O que deve fazer um ministro do STF que toma conhecimento, por uma via oficial, visual e acachapante, de um ministro do governo, desprovido de um mínimo sequer de educação, que ofende de forma grave e generalizada e chega a sugerir a prisão dele e dos demais ministros do STF, para deleite do presidente, aparentemente demente, sem noção da função que ostenta? Quem deve mandar prender quem?

Também foi criminosa a intervenção do ministro do Meio Ambiente, que confessou estar se aproveitando da atenção da população à epidemia do coronavírus para destruir as normas infralegais da área. Ele fala em “passar uma boiada”, atropelando as leis e a Justiça, para o que pediu o engajamento da Advocacia-Geral da União.

Celso de Mello determinou cortes pontuais do vídeo nas acusações feitas à China pelo chanceler Ernesto Araújo, o que pode evitar uma crise diplomática mais grave.

Minutos antes da liberação da peça, o general Augusto Heleno, chefe do Gabinete de Segurança Institucional, divulgou uma “Nota à Nação”, com ameaças de “consequências imprevisíveis” caso o celular do presidente fosse apreendido no âmbito da investigação, por conter mensagens relativas à Polícia Federal, algumas das quais ele próprio havia apresentado ao público. Nervoso e desequilibrado, o general confundiu o encaminhamento dessa questão à Procuradoria-Geral da República com uma decisão judicial. Mesmo que fosse, seria descabida qualquer manifestação do GSI, cabendo apenas a apresentação de recurso judicial pela AGU se houver interesse do governo.

Somam-se a esse cenário caótico as denúncias do empresário Paulo Marinho, suplente do senador Flávio Bolsonaro, de que Flávio e o presidente receberam informações sobre uma investigação sigilosa da Polícia Federal sobre o Queiroz, um escroque que operava o caixa dois do senador quando era deputado estadual no Rio de Janeiro. O delegado responsável pelo caso paralisou a investigação durante a campanha eleitoral de 2018 para não prejudicar a candidatura do Bolsonaro.

As investigações envolvendo o presidente, seus filhos e amigos estão se multiplicando e já ocupam a maior parte da agenda presidencial. Bolsonaro tem recebido diariamente delegados de polícia e advogados públicos e particulares, envolvidos com a sua defesa, além de correr atrás das consequências das crises que ele próprio provoca dentro do governo para atender os interesses familiares. A entropia político-administrativa já é sua marca registrada.

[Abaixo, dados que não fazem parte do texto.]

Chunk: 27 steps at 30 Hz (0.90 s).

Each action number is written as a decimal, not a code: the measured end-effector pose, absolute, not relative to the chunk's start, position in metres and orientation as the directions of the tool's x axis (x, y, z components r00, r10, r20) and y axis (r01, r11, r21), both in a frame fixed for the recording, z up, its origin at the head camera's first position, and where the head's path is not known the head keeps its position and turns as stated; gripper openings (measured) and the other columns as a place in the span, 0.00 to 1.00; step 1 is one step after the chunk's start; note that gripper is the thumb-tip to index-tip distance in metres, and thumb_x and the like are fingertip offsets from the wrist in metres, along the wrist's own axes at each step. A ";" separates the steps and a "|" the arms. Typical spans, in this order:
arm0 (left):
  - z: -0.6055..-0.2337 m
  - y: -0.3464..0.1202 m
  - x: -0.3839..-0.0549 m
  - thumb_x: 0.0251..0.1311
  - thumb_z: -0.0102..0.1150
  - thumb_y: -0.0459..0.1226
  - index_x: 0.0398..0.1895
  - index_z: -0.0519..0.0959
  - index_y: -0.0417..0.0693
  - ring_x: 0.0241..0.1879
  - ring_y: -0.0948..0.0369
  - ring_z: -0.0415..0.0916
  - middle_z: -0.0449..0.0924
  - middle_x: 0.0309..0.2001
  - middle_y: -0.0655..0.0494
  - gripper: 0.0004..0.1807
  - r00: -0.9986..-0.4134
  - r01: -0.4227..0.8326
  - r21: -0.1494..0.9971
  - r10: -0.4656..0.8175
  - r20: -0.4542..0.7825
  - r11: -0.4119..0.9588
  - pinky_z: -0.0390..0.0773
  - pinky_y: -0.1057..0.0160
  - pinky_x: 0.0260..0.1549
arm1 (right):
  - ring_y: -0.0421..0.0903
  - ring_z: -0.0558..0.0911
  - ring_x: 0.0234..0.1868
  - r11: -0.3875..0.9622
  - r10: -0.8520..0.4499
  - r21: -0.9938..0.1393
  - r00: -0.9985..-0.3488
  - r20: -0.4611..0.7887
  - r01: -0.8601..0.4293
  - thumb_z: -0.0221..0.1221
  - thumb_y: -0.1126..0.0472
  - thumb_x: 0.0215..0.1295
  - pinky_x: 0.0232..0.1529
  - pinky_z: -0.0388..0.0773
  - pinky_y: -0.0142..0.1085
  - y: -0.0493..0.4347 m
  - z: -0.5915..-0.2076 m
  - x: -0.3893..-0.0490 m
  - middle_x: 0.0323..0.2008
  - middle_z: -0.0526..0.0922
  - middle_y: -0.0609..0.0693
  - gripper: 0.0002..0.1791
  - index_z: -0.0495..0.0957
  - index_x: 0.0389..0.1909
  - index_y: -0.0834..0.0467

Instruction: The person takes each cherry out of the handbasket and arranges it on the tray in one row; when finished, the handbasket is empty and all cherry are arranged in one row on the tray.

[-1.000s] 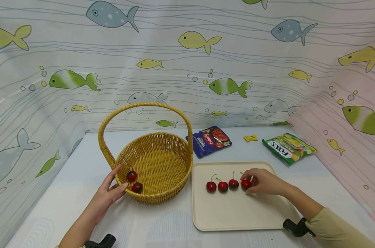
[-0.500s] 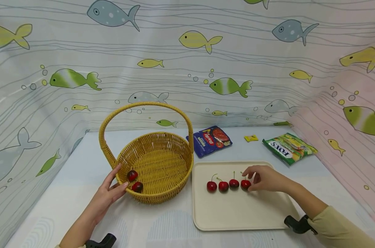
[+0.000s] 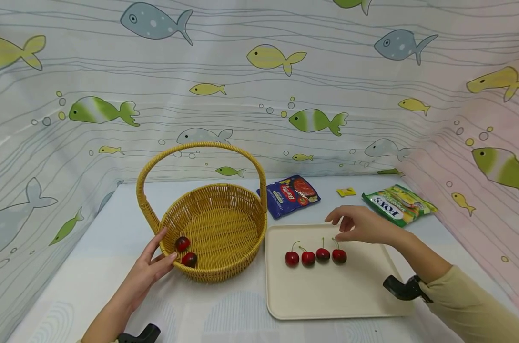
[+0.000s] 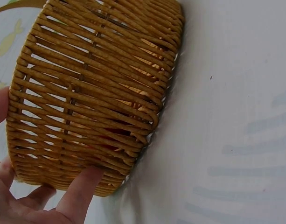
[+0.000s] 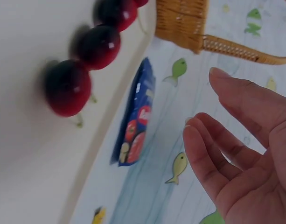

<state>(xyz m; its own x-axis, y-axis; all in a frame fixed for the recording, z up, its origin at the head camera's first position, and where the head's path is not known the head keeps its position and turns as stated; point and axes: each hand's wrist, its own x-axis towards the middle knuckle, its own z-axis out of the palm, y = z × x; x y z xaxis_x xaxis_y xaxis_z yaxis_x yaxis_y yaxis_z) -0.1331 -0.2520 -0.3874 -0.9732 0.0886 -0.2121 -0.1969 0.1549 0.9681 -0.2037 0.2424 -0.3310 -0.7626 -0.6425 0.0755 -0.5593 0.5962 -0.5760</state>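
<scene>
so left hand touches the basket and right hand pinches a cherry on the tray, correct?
No pinching: the right wrist view shows the right hand apart from the cherries on the tray, holding nothing. The left hand does touch the basket.

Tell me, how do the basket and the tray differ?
The basket is golden-brown and woven, while the tray is cream and smooth. The basket is round with a tall arched handle; the tray is a shallow rectangle, with no handle visible. The basket holds two cherries, whereas the tray holds four cherries in a row. Both stand on the same pale surface.
</scene>
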 end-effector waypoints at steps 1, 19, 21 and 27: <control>-0.387 -0.252 -0.133 0.66 0.51 0.37 0.74 0.35 0.60 0.67 0.36 0.40 0.20 0.72 0.46 0.43 -0.973 -0.197 0.968 0.088 -0.212 0.155 0.72 0.66 0.50 | 0.39 0.77 0.32 0.591 -0.647 -0.579 -0.759 0.075 -0.562 0.68 0.61 0.53 0.35 0.78 0.33 0.239 -0.328 -0.205 0.37 0.77 0.46 0.20 0.77 0.47 0.58; -0.387 -0.251 -0.133 0.66 0.51 0.37 0.74 0.35 0.59 0.67 0.36 0.39 0.19 0.72 0.47 0.43 -0.973 -0.194 0.967 0.088 -0.211 0.167 0.70 0.63 0.52 | 0.40 0.79 0.35 0.478 -0.738 -0.607 -0.665 0.114 -0.635 0.67 0.64 0.53 0.38 0.79 0.34 0.173 -0.303 -0.223 0.40 0.79 0.47 0.17 0.78 0.46 0.57; -0.387 -0.251 -0.132 0.66 0.51 0.37 0.74 0.35 0.59 0.67 0.36 0.40 0.19 0.72 0.47 0.43 -0.974 -0.191 0.967 0.088 -0.208 0.168 0.71 0.63 0.51 | 0.40 0.78 0.35 0.466 -0.749 -0.605 -0.652 0.120 -0.646 0.67 0.64 0.54 0.39 0.79 0.34 0.165 -0.301 -0.225 0.40 0.79 0.47 0.17 0.78 0.46 0.57; -0.387 -0.251 -0.133 0.66 0.51 0.37 0.74 0.35 0.58 0.67 0.35 0.39 0.19 0.72 0.47 0.43 -0.975 -0.186 0.970 0.091 -0.202 0.159 0.71 0.65 0.51 | 0.39 0.78 0.34 0.451 -0.771 -0.587 -0.625 0.123 -0.672 0.67 0.63 0.53 0.37 0.78 0.32 0.142 -0.294 -0.231 0.41 0.80 0.45 0.18 0.78 0.47 0.56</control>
<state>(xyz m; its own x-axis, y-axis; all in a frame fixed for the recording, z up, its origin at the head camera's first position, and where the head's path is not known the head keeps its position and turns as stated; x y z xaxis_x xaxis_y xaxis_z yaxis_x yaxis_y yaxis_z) -0.1328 -0.2510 -0.3865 -0.9752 0.0906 -0.2019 -0.1860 0.1593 0.9696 -0.2308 0.1423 -0.2936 -0.6252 -0.7706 0.1234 -0.6722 0.4514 -0.5868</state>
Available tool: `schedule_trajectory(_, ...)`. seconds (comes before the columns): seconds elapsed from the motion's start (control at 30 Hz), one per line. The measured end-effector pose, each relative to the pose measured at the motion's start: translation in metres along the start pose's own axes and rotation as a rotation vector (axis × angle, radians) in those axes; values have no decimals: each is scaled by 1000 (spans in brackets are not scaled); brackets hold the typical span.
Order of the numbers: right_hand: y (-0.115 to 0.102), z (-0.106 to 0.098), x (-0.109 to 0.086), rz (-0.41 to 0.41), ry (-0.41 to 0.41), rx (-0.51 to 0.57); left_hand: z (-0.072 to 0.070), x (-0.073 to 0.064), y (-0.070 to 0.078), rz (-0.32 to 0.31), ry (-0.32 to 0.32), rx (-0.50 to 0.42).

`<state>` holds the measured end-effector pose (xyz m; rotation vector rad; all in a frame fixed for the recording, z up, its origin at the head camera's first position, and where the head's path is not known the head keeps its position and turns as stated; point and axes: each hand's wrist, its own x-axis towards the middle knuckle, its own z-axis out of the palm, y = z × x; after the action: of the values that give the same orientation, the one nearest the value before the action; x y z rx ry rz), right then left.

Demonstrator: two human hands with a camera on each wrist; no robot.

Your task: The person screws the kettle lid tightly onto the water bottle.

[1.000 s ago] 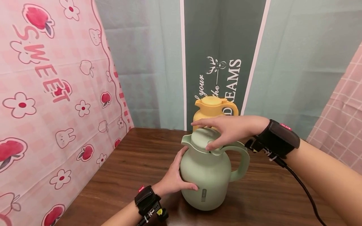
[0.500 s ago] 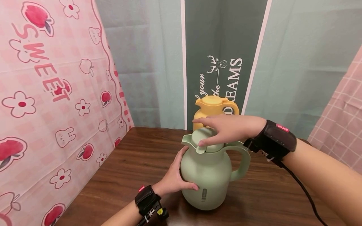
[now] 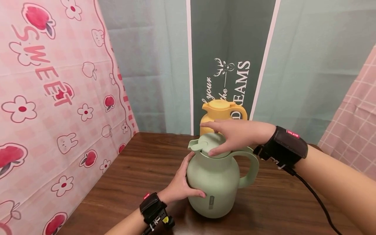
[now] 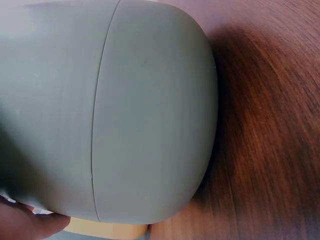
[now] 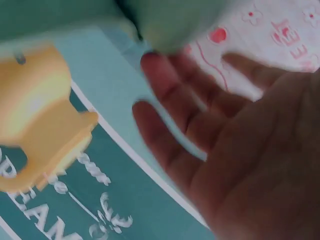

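A pale green thermos jug (image 3: 214, 179) stands upright on the wooden table, its spout to the left and handle to the right. My left hand (image 3: 180, 186) holds its body from the left, thumb across the front and fingers behind. My right hand (image 3: 235, 133) reaches over the top and grips the round lid (image 3: 215, 142) between thumb and fingers. The lid's tab points toward the spout. The left wrist view is mostly filled by the jug's lower body (image 4: 150, 115). Fingertips touch the blurred green lid (image 5: 180, 22) in the right wrist view.
A yellow jug (image 3: 218, 111) stands behind the green one, partly hidden by the right hand. Pink patterned cloth (image 3: 61, 130) hangs at the left, and a grey-green curtain (image 3: 149, 71) at the back. A black cable (image 3: 315, 195) runs from the right wrist.
The lid has turned clockwise, its tab swinging from the handle side round the front to the spout. My right thumb shifted left, then slightly back; the left hand stays put.
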<state>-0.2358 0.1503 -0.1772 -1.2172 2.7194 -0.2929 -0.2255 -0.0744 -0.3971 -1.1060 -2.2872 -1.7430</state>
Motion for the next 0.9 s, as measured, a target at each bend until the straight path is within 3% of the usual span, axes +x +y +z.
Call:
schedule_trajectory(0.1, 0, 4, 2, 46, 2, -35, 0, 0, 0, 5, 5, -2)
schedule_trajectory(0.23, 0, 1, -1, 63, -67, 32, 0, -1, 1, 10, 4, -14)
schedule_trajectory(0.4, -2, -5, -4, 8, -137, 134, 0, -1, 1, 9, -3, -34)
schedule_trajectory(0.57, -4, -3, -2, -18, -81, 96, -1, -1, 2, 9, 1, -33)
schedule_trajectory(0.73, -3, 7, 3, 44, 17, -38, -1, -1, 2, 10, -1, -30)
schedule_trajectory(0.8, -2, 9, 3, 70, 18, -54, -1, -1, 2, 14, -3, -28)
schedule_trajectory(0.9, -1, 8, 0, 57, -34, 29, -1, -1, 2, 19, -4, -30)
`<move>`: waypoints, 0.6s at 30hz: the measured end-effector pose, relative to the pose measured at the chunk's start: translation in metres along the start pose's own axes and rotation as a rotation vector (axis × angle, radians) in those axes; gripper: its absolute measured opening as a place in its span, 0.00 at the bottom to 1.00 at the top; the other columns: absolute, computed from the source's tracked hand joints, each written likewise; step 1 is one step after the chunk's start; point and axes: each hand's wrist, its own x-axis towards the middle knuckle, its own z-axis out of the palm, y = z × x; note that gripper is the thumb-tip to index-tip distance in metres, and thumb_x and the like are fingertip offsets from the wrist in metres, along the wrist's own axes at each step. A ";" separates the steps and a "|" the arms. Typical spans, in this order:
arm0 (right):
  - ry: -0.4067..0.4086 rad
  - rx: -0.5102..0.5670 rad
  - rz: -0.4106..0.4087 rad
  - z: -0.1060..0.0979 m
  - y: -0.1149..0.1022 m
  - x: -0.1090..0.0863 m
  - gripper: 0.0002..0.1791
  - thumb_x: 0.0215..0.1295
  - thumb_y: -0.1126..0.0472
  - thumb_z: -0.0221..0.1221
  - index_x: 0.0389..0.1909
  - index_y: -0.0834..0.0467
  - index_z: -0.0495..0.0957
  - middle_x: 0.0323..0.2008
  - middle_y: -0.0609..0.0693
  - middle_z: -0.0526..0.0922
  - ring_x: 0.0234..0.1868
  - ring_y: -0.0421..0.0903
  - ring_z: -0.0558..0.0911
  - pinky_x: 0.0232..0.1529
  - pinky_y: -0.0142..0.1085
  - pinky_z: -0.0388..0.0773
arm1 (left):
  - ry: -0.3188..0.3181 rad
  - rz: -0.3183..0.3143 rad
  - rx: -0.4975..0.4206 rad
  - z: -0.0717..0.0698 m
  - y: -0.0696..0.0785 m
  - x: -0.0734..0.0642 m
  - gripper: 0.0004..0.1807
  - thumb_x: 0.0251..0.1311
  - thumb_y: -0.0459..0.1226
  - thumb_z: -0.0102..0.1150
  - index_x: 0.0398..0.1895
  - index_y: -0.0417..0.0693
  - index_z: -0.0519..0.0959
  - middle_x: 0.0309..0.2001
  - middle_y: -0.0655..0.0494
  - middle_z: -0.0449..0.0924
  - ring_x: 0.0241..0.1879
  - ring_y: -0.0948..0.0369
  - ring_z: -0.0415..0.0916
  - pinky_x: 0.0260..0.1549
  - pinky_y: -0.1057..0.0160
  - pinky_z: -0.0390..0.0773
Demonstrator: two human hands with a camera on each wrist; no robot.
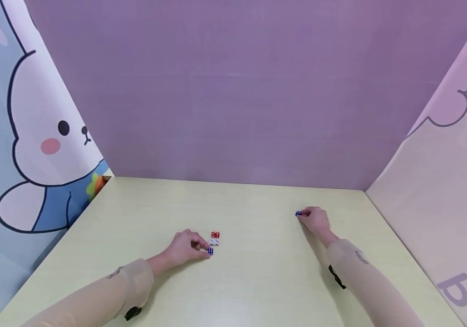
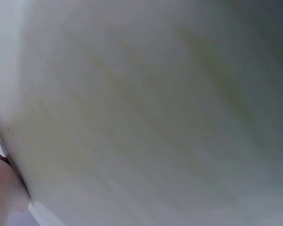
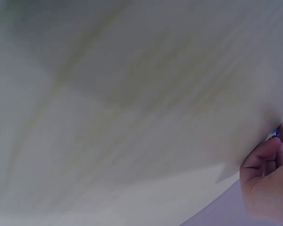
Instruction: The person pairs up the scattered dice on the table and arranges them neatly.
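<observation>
In the head view my left hand (image 1: 185,247) pinches a blue die (image 1: 210,251) with white pips between thumb and finger. Just beyond that die lie white dice (image 1: 214,243), and behind those, red dice (image 1: 215,235), making short rows close together. Farther back on the right, my right hand (image 1: 315,220) pinches another blue die (image 1: 298,213) by its right side. A bit of blue also shows at the fingertips of the right hand (image 3: 266,174) in the right wrist view. Only part of the left hand (image 2: 4,188) appears at the edge of the left wrist view.
Both hands work over a pale wooden table (image 1: 253,281). A purple panel (image 1: 233,91) stands along its far edge. Printed cloth with a cartoon rabbit (image 1: 49,118) hangs on the left, and a pale printed sheet (image 1: 449,181) borders the right side.
</observation>
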 end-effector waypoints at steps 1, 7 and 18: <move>-0.005 0.003 -0.003 0.001 -0.001 0.000 0.11 0.57 0.62 0.64 0.37 0.65 0.82 0.37 0.60 0.85 0.37 0.53 0.81 0.39 0.43 0.77 | -0.001 -0.001 0.004 0.000 0.000 0.000 0.10 0.40 0.51 0.75 0.25 0.65 0.84 0.21 0.68 0.73 0.29 0.63 0.64 0.35 0.63 0.60; -0.024 0.008 -0.026 0.006 -0.001 -0.001 0.10 0.57 0.62 0.64 0.38 0.63 0.83 0.38 0.59 0.85 0.40 0.53 0.81 0.43 0.45 0.76 | -0.001 -0.004 -0.001 0.000 0.001 -0.001 0.09 0.40 0.49 0.75 0.25 0.65 0.84 0.21 0.68 0.73 0.29 0.63 0.64 0.35 0.64 0.60; -0.078 0.049 -0.105 0.008 -0.008 -0.018 0.09 0.55 0.62 0.67 0.36 0.62 0.84 0.30 0.52 0.85 0.31 0.44 0.78 0.33 0.34 0.73 | -0.006 -0.007 -0.005 0.000 0.000 0.000 0.09 0.40 0.49 0.75 0.25 0.66 0.84 0.21 0.68 0.73 0.29 0.63 0.64 0.37 0.62 0.59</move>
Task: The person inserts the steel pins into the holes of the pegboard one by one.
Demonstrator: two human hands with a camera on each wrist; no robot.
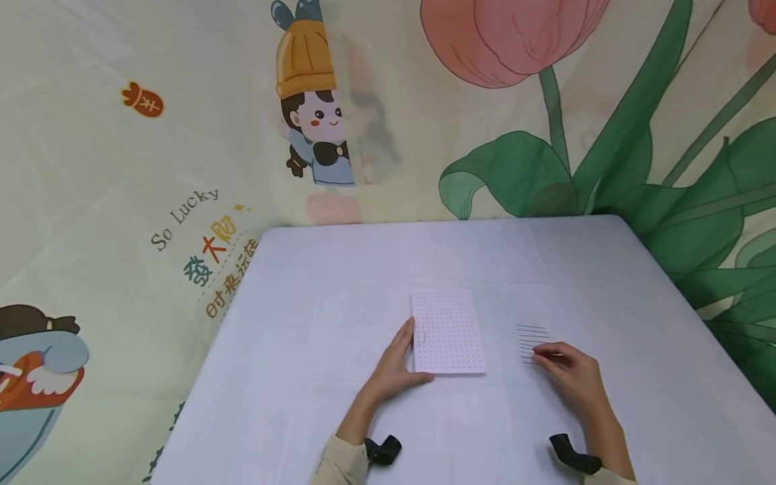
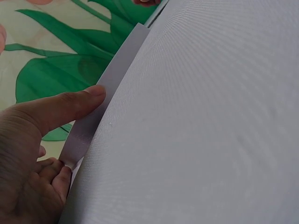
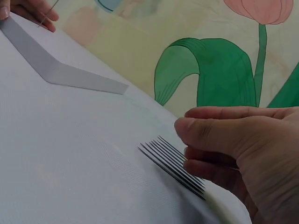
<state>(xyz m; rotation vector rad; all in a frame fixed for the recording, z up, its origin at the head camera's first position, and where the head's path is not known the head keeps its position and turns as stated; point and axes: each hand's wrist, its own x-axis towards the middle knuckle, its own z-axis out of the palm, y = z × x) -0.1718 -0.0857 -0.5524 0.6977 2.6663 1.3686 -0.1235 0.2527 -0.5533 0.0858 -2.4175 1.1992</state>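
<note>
A pale lilac board (image 1: 448, 330) dotted with rows of small holes lies mid-table. One thin dark pin (image 1: 424, 337) stands upright near its left side; it also shows in the right wrist view as a thin pin (image 3: 48, 14). My left hand (image 1: 394, 367) holds the board's near left corner, thumb along the near edge, fingers against the left side. Right of the board, several thin dark pins (image 3: 170, 163) lie side by side. Over them is my right hand (image 1: 570, 370), thumb and index tips together; I cannot tell whether a pin is between them.
A white cloth covers the table (image 1: 339, 283), whose far edge meets a printed backdrop (image 1: 394, 114) with flowers and cartoon figures. Each wrist carries a black strap mount, such as the left mount (image 1: 383, 450) and the right mount (image 1: 572, 456).
</note>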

Mas o elemento mais assustador dessa atuação e dessa reunião é a absoluta omissão em relação aos milhares de mortos e atingidos pela epidemia, assim como o flagrante descaso com cuidados sanitários básicos. Quase nenhum ministro usava máscara, ninguém respeitava o distanciamento recomendado, não é à toa que os palácios de Brasília estão infectados. Para culminar, Bolsonaro faz enfática defesa de armar “a população” (formar milícias) para reagir “à ditadura” (medidas de isolamento).

Conforme se agravam a crise do país, a loucura presidencial e a entropia governamental, despenca a sua aprovação popular, os pedidos de impeachment se acumulam na presidência da Câmara dos Deputados e o preço cobrado pelo “Centrão” para segurar a onda do presidente vai à estratosfera. O governo chega ao seu 17° mês em completo estado de deterioração.